-- RECORDS FOR PROCESSING follows --
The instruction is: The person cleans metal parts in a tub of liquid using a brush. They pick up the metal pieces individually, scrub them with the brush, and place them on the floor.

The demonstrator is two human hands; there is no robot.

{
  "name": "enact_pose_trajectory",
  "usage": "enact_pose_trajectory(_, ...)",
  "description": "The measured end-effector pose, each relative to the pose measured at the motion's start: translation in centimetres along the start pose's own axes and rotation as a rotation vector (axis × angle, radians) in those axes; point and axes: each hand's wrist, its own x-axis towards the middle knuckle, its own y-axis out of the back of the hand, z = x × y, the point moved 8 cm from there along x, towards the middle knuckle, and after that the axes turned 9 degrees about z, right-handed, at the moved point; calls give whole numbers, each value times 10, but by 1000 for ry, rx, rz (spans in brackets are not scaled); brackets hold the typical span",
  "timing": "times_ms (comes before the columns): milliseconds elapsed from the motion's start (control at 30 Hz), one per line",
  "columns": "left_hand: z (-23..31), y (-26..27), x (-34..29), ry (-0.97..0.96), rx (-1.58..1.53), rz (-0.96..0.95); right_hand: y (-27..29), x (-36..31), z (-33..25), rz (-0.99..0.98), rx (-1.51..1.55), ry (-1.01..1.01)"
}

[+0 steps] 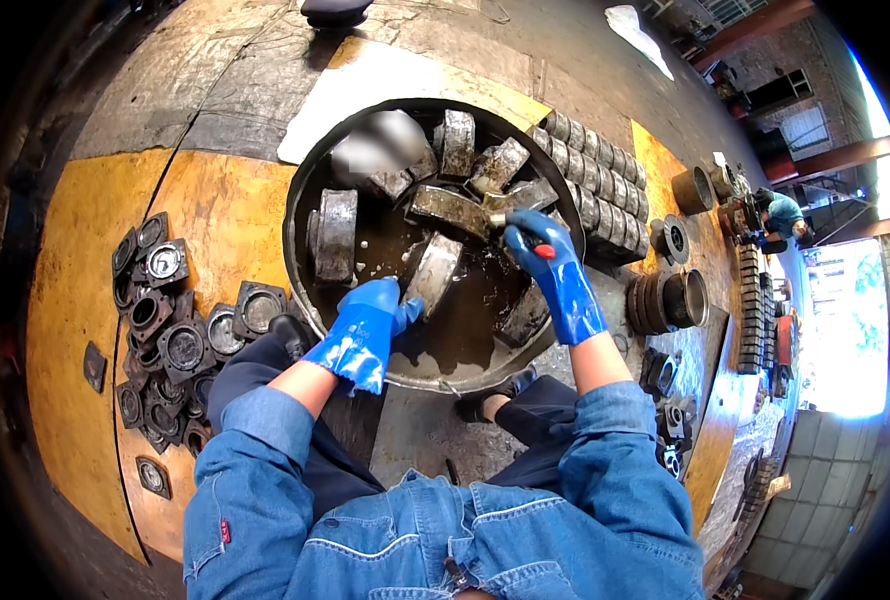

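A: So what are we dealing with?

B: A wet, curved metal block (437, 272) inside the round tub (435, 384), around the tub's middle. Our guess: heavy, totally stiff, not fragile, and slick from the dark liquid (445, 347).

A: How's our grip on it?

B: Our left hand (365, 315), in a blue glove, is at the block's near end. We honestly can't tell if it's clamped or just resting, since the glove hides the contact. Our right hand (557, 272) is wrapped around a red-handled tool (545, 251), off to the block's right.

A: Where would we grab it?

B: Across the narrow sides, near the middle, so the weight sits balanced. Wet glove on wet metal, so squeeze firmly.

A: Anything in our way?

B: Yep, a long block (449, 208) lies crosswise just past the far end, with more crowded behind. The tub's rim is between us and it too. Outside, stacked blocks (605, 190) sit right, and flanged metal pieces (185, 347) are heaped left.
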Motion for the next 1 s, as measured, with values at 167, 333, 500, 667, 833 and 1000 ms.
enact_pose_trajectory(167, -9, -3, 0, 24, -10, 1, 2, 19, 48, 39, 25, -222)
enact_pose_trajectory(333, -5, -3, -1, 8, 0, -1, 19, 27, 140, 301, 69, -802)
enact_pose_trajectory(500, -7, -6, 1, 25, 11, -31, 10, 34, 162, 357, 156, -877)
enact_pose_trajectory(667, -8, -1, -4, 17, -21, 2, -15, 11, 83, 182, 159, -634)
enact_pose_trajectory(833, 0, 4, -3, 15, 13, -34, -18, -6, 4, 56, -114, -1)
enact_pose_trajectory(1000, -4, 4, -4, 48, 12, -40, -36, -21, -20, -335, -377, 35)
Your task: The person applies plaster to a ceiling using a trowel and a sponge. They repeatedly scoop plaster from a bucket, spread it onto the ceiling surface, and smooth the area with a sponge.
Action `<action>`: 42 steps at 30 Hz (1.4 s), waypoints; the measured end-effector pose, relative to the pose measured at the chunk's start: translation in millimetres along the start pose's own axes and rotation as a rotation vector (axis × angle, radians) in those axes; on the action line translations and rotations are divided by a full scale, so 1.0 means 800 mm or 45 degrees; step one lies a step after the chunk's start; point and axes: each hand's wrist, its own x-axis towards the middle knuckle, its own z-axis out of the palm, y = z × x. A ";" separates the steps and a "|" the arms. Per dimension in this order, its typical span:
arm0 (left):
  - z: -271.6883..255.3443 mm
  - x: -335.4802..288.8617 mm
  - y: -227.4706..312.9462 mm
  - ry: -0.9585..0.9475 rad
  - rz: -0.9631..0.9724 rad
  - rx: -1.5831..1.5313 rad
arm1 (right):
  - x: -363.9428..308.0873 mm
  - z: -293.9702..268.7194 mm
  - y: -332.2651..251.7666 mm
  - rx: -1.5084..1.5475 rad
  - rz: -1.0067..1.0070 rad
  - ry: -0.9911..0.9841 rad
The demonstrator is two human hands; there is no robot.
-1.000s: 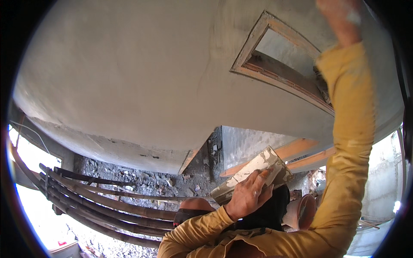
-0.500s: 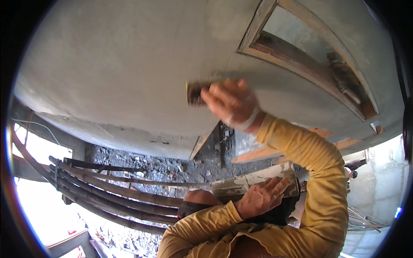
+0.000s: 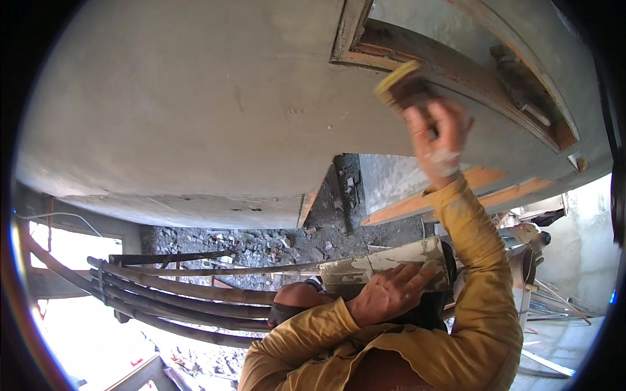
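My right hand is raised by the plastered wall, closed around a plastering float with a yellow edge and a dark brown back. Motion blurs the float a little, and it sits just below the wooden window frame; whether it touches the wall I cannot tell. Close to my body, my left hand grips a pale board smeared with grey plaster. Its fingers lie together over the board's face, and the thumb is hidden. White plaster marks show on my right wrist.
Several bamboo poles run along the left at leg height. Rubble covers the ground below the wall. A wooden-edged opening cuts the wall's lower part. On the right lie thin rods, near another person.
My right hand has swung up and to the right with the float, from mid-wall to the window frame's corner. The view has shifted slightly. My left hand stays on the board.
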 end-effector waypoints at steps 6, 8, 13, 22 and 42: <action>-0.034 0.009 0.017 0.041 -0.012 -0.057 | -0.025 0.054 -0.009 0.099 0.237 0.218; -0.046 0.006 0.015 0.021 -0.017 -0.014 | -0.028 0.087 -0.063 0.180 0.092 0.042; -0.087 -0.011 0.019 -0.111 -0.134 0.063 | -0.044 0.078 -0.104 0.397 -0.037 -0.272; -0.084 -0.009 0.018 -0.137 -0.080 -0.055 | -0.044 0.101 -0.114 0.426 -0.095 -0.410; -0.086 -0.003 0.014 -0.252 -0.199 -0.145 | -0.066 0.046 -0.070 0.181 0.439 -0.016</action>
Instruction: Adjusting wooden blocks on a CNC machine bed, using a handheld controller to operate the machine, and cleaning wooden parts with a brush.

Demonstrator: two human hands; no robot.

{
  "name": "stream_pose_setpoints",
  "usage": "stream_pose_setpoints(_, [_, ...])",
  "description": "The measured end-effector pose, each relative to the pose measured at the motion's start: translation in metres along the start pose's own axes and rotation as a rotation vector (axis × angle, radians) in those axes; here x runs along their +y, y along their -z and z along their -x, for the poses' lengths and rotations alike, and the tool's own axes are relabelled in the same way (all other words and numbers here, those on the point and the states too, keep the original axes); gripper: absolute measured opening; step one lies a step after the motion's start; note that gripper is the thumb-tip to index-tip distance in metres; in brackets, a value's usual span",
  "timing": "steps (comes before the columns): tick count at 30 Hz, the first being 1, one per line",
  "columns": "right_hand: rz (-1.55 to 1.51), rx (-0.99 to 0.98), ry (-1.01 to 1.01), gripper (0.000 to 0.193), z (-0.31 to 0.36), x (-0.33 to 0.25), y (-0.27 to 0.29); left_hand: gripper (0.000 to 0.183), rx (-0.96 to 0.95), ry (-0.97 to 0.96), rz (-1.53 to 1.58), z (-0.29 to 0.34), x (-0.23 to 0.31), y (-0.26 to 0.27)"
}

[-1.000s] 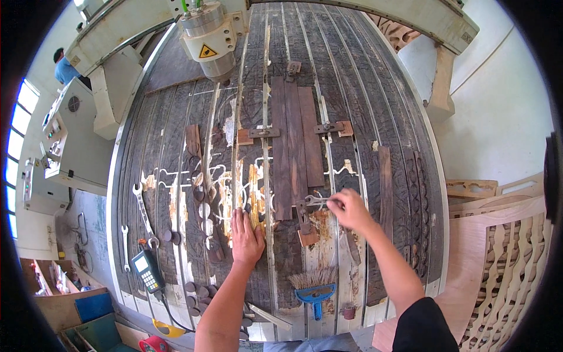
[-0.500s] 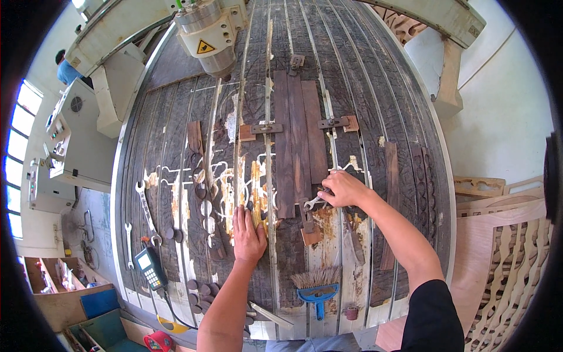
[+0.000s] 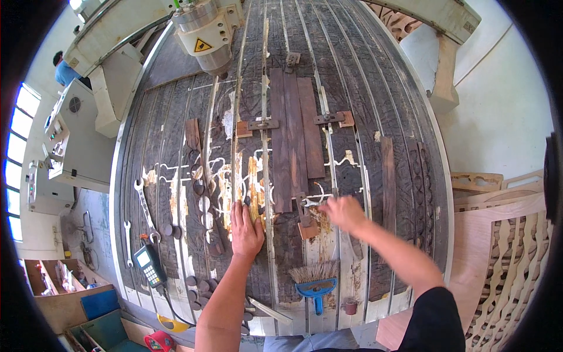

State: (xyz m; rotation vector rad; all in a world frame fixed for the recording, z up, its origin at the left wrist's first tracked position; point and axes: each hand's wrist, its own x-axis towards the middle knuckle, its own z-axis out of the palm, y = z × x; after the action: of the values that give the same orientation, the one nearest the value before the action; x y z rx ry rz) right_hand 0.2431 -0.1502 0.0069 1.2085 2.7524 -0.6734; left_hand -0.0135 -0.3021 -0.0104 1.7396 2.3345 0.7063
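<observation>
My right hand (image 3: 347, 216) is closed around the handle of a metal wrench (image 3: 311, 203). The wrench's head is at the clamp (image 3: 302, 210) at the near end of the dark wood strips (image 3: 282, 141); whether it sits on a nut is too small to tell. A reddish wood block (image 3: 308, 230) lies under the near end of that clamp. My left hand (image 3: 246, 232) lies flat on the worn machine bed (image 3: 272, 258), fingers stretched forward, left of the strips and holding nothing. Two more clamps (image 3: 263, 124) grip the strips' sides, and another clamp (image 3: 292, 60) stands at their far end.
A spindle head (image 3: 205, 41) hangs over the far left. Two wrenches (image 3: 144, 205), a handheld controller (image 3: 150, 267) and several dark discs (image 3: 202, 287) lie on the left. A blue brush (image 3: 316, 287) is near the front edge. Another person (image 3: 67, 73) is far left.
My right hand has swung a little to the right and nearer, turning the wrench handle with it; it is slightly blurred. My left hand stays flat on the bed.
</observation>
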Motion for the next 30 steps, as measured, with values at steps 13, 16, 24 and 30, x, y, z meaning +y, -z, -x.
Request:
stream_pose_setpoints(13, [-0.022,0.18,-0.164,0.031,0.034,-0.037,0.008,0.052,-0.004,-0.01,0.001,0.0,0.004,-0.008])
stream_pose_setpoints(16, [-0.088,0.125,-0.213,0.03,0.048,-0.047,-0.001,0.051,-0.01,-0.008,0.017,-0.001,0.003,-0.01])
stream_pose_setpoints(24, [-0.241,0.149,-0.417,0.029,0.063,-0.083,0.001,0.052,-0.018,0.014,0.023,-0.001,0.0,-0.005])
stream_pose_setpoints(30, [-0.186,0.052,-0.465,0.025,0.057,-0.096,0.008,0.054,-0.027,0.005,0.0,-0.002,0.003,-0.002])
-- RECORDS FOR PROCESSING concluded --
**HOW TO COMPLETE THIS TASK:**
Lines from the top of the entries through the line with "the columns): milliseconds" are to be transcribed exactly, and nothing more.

**RESPONSE BELOW:**
The instruction is: The person cleans metal parts in a tub of liquid using a brush. They pick up the metal pieces individually, scrub them with the brush, and place them on the floor.

The demonstrator is two human hands; there is no robot.

{
  "name": "enact_pose_trajectory",
  "usage": "enact_pose_trajectory(_, ...)",
  "description": "The measured end-effector pose, each relative to the pose measured at the motion's start: translation in centimetres along the start pose's own axes and rotation as a rotation vector (axis × angle, radians) in those axes; point and axes: each hand's wrist, its own x-axis towards the middle knuckle, its own y-axis out of the back of the hand, z = x × y, the point moved 8 cm from there along x, towards the middle knuckle, and after that the axes turned 9 degrees about z, right-handed, at the moved point; calls give whole numbers, each value times 10, but by 1000 for ry, rx, rz (spans in brackets are not scaled); brackets hold the typical span",
  "timing": "times_ms (comes before the columns): milliseconds elapsed from the motion's start (control at 30 Hz), one per line",

The exercise requires no additional output.